■ INSTRUCTIONS TO FOLLOW: Scan the material that follows for lines with "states". Answer with how many there are, nothing else.

■ MATERIAL TO PROCESS:
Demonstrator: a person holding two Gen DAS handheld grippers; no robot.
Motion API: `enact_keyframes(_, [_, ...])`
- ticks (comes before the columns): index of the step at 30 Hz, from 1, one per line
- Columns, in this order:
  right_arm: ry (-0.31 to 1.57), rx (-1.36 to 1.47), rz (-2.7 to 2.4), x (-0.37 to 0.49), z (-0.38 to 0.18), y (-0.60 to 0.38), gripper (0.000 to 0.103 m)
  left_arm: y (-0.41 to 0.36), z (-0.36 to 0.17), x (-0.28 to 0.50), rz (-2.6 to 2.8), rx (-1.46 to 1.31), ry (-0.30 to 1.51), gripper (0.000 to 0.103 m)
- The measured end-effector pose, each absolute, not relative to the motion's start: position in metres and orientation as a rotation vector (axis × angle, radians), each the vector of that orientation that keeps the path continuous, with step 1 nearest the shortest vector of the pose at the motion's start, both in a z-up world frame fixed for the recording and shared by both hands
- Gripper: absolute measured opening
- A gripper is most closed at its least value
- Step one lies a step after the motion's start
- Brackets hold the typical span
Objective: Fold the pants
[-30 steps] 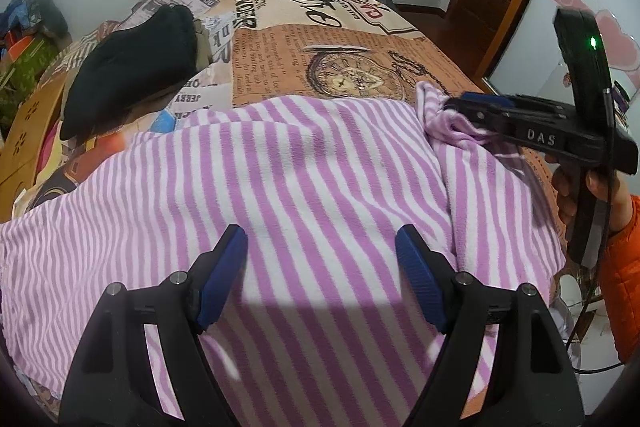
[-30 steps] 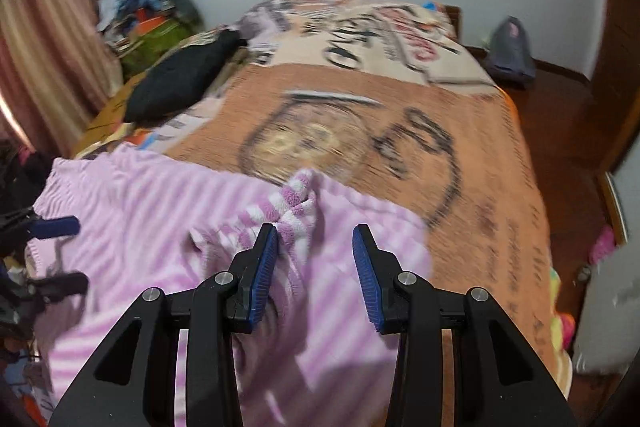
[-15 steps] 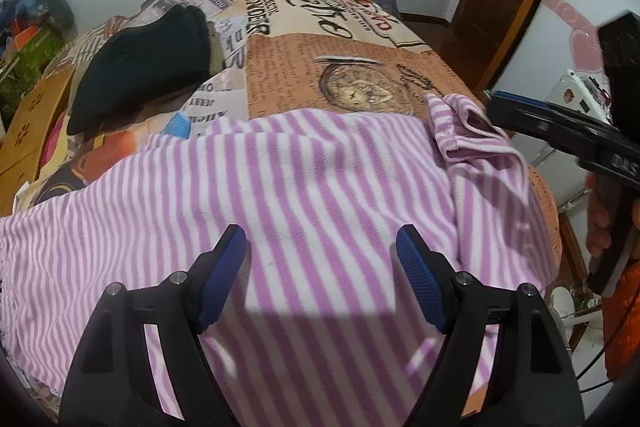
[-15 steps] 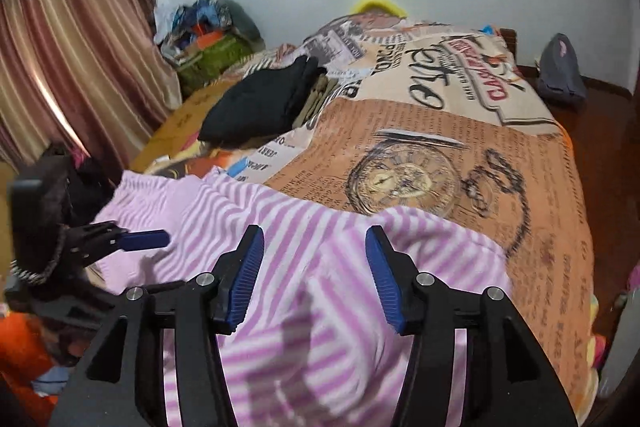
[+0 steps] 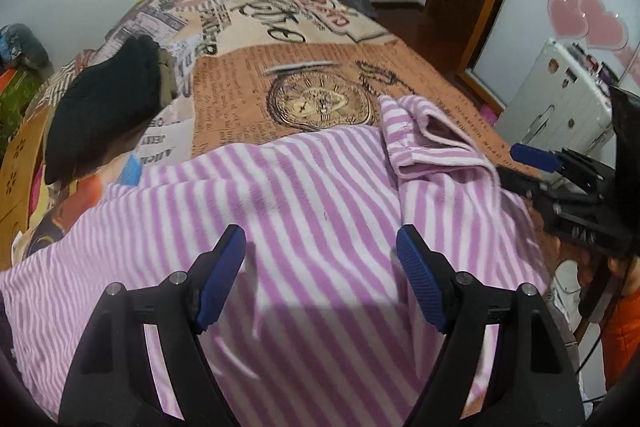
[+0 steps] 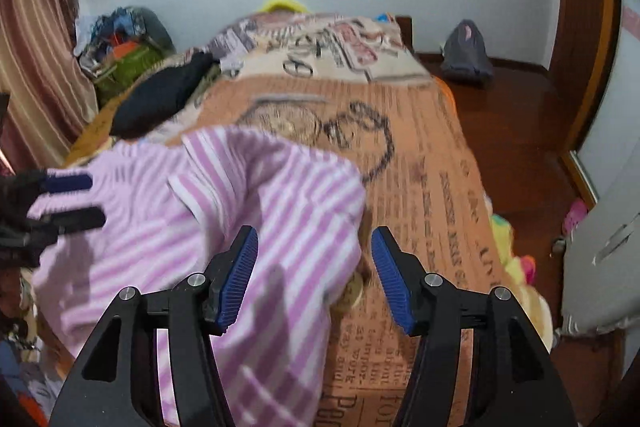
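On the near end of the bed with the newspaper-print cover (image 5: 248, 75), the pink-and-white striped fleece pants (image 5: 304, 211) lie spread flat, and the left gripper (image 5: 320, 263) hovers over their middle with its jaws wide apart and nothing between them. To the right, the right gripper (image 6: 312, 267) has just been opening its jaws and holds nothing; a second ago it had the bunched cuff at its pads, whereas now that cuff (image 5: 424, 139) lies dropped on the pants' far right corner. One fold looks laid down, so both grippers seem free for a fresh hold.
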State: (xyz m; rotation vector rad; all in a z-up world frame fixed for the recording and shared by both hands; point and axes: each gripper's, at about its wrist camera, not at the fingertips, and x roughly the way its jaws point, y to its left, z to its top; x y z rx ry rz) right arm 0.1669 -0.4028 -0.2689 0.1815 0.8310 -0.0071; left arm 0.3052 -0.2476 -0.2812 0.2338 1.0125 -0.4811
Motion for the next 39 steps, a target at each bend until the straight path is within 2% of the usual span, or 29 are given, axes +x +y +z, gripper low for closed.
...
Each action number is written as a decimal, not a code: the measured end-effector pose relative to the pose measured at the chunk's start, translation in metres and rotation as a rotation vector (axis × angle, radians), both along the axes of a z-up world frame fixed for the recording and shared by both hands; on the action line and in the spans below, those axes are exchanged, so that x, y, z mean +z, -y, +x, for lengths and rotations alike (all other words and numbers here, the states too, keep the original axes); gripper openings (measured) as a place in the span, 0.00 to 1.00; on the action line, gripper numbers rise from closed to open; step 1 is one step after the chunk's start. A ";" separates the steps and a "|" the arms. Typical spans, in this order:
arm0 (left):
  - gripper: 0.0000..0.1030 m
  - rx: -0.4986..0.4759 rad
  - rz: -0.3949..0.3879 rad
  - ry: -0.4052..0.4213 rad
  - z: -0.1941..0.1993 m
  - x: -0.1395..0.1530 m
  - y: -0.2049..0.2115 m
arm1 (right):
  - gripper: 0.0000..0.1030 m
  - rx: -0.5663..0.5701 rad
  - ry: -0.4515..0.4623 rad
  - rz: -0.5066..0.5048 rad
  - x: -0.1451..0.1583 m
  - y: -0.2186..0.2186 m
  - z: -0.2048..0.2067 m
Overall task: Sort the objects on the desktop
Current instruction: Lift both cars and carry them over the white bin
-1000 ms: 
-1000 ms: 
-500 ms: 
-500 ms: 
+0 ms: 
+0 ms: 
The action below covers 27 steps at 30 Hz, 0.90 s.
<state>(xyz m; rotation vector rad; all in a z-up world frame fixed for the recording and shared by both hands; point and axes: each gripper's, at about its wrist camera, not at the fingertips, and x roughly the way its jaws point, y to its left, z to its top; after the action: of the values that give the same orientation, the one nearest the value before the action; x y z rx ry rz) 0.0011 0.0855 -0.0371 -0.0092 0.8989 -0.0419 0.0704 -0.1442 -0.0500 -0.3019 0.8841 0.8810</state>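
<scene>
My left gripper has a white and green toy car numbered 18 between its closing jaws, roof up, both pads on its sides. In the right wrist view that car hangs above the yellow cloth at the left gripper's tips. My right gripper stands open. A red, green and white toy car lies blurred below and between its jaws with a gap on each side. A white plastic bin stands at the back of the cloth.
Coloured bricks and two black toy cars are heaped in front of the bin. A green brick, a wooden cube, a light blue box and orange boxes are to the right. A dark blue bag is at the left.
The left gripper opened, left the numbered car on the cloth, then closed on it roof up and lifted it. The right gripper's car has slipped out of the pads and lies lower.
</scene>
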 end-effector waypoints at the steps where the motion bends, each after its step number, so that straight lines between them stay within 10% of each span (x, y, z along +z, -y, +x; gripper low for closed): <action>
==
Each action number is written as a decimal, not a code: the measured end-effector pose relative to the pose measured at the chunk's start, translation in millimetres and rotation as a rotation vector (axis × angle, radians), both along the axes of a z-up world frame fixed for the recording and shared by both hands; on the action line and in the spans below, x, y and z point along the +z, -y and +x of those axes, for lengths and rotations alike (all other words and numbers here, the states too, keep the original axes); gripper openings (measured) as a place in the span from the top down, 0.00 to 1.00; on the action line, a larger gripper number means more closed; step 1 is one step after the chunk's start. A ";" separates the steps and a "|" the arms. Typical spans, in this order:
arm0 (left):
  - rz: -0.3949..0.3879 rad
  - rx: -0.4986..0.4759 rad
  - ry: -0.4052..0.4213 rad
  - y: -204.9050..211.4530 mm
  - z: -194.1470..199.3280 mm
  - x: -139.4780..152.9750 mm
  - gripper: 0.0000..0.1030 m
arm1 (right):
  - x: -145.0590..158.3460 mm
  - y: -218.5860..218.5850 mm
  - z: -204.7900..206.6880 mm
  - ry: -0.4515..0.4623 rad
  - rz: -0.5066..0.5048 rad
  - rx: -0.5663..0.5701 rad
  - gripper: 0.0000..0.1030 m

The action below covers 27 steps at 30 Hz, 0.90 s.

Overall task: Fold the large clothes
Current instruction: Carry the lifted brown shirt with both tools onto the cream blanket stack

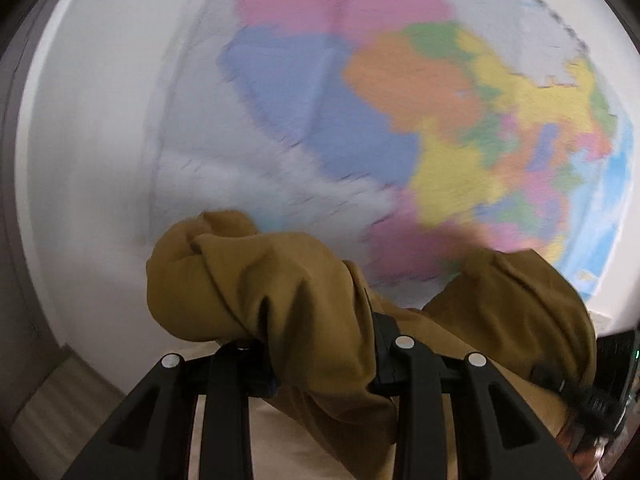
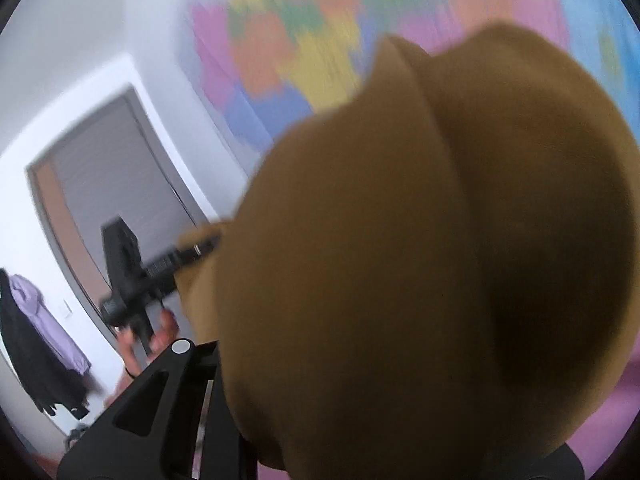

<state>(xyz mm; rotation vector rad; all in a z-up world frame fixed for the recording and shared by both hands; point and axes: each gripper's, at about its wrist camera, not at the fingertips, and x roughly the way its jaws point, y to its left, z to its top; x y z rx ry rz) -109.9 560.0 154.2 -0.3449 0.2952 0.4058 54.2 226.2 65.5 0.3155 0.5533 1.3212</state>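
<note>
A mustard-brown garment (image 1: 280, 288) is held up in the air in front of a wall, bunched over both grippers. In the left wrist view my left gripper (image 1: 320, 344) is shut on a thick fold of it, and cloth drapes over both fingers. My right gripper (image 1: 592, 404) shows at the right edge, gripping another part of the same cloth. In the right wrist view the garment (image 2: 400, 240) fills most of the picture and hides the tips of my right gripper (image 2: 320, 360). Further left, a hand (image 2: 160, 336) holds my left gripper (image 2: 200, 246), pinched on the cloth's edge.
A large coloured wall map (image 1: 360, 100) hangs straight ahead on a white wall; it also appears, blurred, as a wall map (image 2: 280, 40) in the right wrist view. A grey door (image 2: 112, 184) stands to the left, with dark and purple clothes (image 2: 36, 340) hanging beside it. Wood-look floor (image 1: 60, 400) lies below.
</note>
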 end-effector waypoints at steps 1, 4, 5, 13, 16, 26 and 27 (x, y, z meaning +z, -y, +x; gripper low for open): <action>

■ REPLY TO THE TASK: 2